At the balance sheet date the following cash-settled schemes operated within the Group:
Absa Group Limited Phantom Performance Share Plan (Phantom PSP)
The Phantom PSP is a cash-settled plan and payments made to participants in respect of their awards are in the form of cash. The Phantom PSP shares
(and any associated notional dividend shares) are awarded at no cost to the participants. The amount that is ultimately paid to the participants is equal to
the market value of a number of ordinary shares as determined after a three-year vesting period. The vesting of the Phantom PSP awards will be subject to
two non-market performance conditions which will be measured over a three-year period, starting on the first day of the financial year in which the award
is made. The award will vest after three years to the extent that the performance conditions are satisfied. These awards are forfeited in total if Absa
performance fails to meet the minimum criteria
Absa Group Limited Phantom Executive Share Award Scheme (Phantom ESAS)
The Phantom ESAS is a cash-settled share-based payment arrangement, where the participant’s notional bonus comprises a number of restricted nil-cost
options, based on the allocation price of ordinary shares. If the participant is in the employ of the Group after the three-year vesting period, the participant
will receive 20% bonus phantom shares. If the bonus award remains in the Phantom ESAS for another two years, the participant receives an additional
10% bonus phantom shares. Dividend phantom shares are paid to participants on the ordinary phantom shares as if the shares were held from inception.

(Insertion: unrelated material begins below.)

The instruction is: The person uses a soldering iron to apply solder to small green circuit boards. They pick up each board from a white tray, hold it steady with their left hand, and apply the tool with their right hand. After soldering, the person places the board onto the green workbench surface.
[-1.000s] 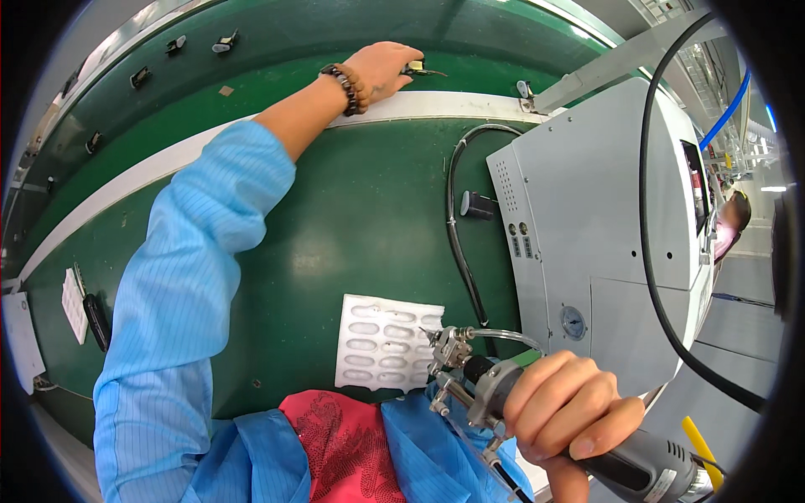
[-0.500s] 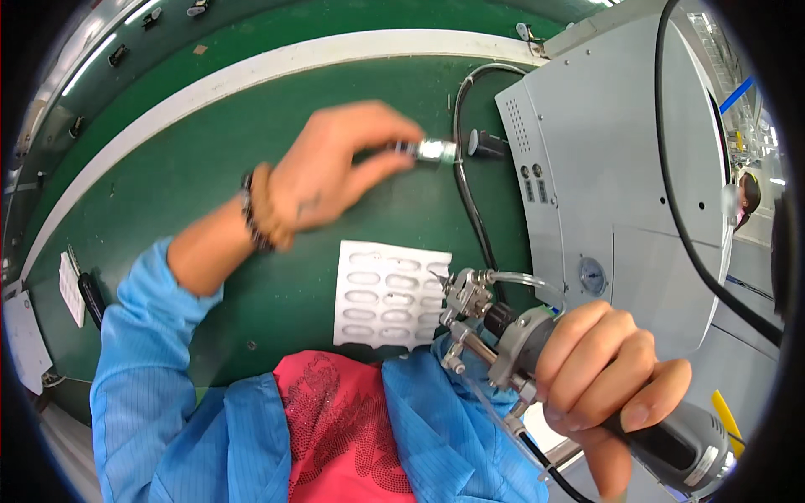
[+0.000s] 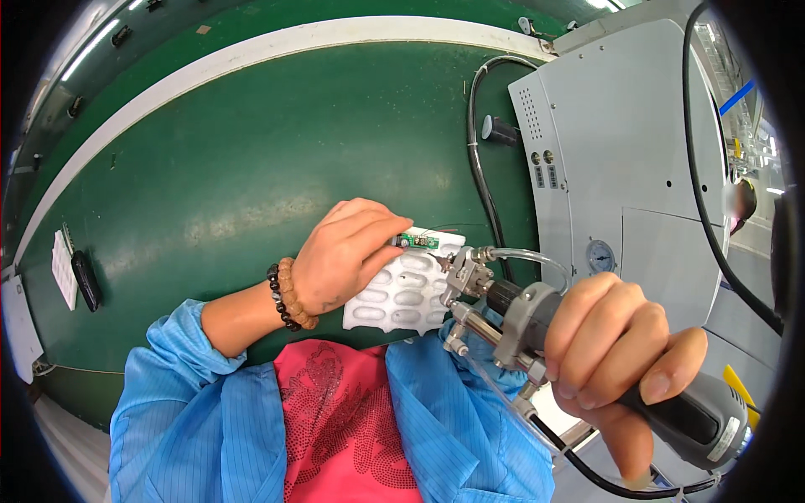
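My left hand [image 3: 352, 251] pinches a small green circuit board [image 3: 419, 241] by its left end, over the far edge of a white moulded tray [image 3: 360, 316]. Thin wires trail from the board. In my right hand [image 3: 616, 344] is a grey and black hand-held powered tool [image 3: 696, 419], fingers wrapped round its body. Metal fittings [image 3: 470, 272] and clear hoses form the tool's front end, pointing left. Its thin tip is beside the tray's right edge, a little below the board. Oval hollows cover the tray; my left hand hides its upper left part.
A large grey machine [image 3: 620, 126] with a round gauge [image 3: 599, 256] stands at the right. Past it runs a black cable [image 3: 480, 168] on the green table [image 3: 251, 151], near a small black cylindrical part [image 3: 501, 132]. A black case [image 3: 85, 280] and a white tray [image 3: 63, 270] lie far left.
My left hand has brought the circuit board nearer to me, down to the tray's far edge by the tool tip. The right hand keeps its grip on the tool, almost unmoved.
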Demonstrator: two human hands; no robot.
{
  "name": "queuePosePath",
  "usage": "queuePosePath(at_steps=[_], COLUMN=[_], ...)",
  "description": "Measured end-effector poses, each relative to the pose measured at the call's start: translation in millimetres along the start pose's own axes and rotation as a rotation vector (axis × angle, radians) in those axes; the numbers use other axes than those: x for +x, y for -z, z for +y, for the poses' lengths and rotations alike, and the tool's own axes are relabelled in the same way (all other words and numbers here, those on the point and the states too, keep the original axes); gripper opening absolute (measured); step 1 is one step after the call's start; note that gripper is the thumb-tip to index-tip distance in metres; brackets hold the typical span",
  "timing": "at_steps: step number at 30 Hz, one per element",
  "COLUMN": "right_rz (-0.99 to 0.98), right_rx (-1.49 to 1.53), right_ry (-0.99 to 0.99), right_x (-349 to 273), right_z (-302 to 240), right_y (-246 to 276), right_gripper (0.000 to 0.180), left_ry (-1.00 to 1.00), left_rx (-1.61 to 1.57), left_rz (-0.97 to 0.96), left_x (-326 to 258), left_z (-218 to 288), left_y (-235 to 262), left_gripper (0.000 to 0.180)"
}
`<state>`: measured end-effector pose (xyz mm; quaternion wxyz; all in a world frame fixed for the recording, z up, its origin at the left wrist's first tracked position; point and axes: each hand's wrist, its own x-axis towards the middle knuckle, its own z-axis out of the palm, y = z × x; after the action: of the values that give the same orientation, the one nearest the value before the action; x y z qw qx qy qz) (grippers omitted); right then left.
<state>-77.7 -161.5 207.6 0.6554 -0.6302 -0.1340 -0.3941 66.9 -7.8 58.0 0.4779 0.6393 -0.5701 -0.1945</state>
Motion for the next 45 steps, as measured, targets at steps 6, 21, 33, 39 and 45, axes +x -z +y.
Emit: queuePosePath(at_steps=[6, 21, 33, 39, 45], right_rz=[-0.054, -0.017, -0.1, 0.013, 0.008], right_rx=[-0.021, -0.048, -0.072, -0.058, -0.022], right_ry=[-0.043, -0.139, -0.252, -0.218, -0.091], right_x=[5.2, 20.6, 30.0, 18.2, 23.1], right_z=[19.3, 42.0, 48.8, 50.1, 12.4], right_y=[-4.5, -8.8, -13.7, -15.1, -6.7], right_gripper=[0.052, 0.054, 0.05, 0.051, 0.048], left_ry=[-0.03, -0.025, -0.019, -0.017, -0.019], left_rx=[-0.006, -0.027, -0.071, -0.091, -0.048], left_rz=[0.052, 0.008, 0.021, 0.007, 0.015], left_x=[-3.4, 6.2, 6.0, 7.4, 4.8], left_z=[-9.4, -11.7, -15.3, -14.7, -15.2], left_y=[-4.2, 9.9, 7.7, 7.4, 6.5], left_gripper=[0.036, 0.034, 0.033, 0.033, 0.033])
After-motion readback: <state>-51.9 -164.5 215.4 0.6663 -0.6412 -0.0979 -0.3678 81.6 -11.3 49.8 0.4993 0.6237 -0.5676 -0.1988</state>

The number of dividend phantom shares awarded is therefore calculated on the initial allocation and on the 20% and 10% bonus phantom shares, over
the five-year period. Employees that receive performance bonuses in excess of a predetermined amount are compelled to place a set percentage of the
bonus award in the Phantom ESAS. Employees also have the option of utilising more of their bonus award for voluntary ESAS phantom shares.